The Story of Bugs Cain

Friends often ask Marty: why are you obsessed with saving so much open space, rivers, and coast in California?

I have lived here for eighty-five years and witnessed the cherished landscapes of my boyhood gobbled up by witless developers and relentless population growth.

I had the good fortune to explore many of the state’s rarest gifts of nature with the Oakland Boy Scout naturalist “Bugs” Cain, a Stanford-trained entomologist. I can see him now driving the council’s big yellow bus, binoculars at the ready as we drove down gravel roads of the unspoiled Salinas River, alive with birds and swarming with insects. (No silent spring then.) We explored the Big Sur, the Little Sur, and the north coast wild rivers. We labored over High Sierra passes, climbed the White Mountains to the bristlecone pines, suffered across Death Valley, through the great valley of central California alive with vernal pools, wildflowers, birds of every species galore.

I served as Bug’s assistant during my high school and college years. We worshipped nature in the magnificent sugar pine forests on the south fork of the Stanislaus river. There under the towering sugar pine we sang, “O come to the church in the wildwood, come to the church in the vale….” We would run after him when he saw a favorite plant or bird. He excited the Boy Scouts with his knowledge and wit.
I’ll never forget the Yosemite Valley Firefall with the moon over Half Dome. He whistled
“Indian Love Call” in perfect harmony with my girlfriend, Buggs Clark, at Camp Curry’s
campfire.

I saw the best of wild California before World War II, and I cannot let go of any opportunity to save nature along with the help of the wonderful naturalists and friends I have known over the years.

More about Bugs and the Dimond Camp

The mecca of Boy Scouts in Oakland was Dimond Camp in the lower Oakland Hills. It was in the Sausal Creek watershed, forested with old growth redwoods. (Mike Dimond was a settler in the late 1800s who lived at the head of the present Fruitvale Avenue.) Alluring trails led off through nearby Joaquin Miller Park and through the Skyline Redwoods into the urban wilderness of the new East Bay Regional Parks.

The Bug House was the house of wonders, combining elements of museum, mini-zoo, classroom, planetarium, and window outlook on the feeding station. No boy ever emerged the same. Bugs could persuade city boys to accept snakes and insects, study the way of a bee with a flower, thoughtfully finger a rock, and watch birds and game without wanting to grab or scare.

Cain’s leadership of boys at urban parks, college campuses, or bay shorelines, his repertoire of bird songs and calls, and his techniques of snake display stamped him as a colorful, effective leader and teacher. His talents imparted a deep appreciation of the natural world and instilled in boys a sense of social ethics and keen powers of observation and communication.

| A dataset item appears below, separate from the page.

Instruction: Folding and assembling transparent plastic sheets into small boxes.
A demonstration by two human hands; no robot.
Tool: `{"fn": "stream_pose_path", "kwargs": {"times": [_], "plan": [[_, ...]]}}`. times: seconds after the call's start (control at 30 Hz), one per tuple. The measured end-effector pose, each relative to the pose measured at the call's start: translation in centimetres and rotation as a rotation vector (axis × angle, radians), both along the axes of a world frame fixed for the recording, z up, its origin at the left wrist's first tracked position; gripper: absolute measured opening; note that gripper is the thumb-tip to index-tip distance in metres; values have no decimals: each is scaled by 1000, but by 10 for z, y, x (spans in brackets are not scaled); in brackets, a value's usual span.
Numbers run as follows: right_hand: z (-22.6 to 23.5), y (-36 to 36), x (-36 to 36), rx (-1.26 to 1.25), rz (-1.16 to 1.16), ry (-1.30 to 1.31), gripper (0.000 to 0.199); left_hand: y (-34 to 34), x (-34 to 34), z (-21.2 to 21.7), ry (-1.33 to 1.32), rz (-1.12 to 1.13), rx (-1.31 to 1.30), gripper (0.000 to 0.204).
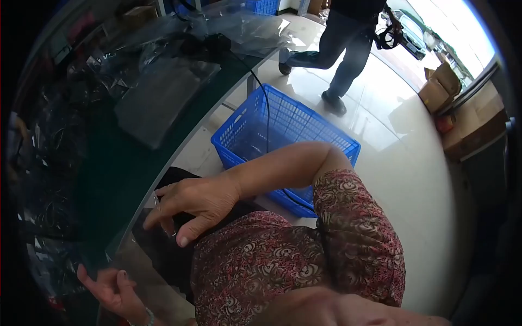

In 1950, amid claims that the camp use was shrinking, the Oakland Council of the Boy Scouts decided to sell Dimond Camp to the Oakland school district. No longer could city boys hike or take a local bus from their homes to camp.

The memory and spirit of Bugs Cain were perpetuated by the Rotary Nature Center (established in 1870, the oldest wildlife refuge in North America) with it’s B.C. Cain Memorial Library and the natural science center in Lakeside Park.

Protecting Sausal Creek

Friends of Sausal Creek are a group of residents, teachers, students, merchants, and elected officials working together with the City of Oakland and County of Alameda to restore the Sausal Creek watershed. The Friends Vision Statement expresses the group’s hope of creating an intact riparian corridor from the hills to the Bay that’s accessible to all.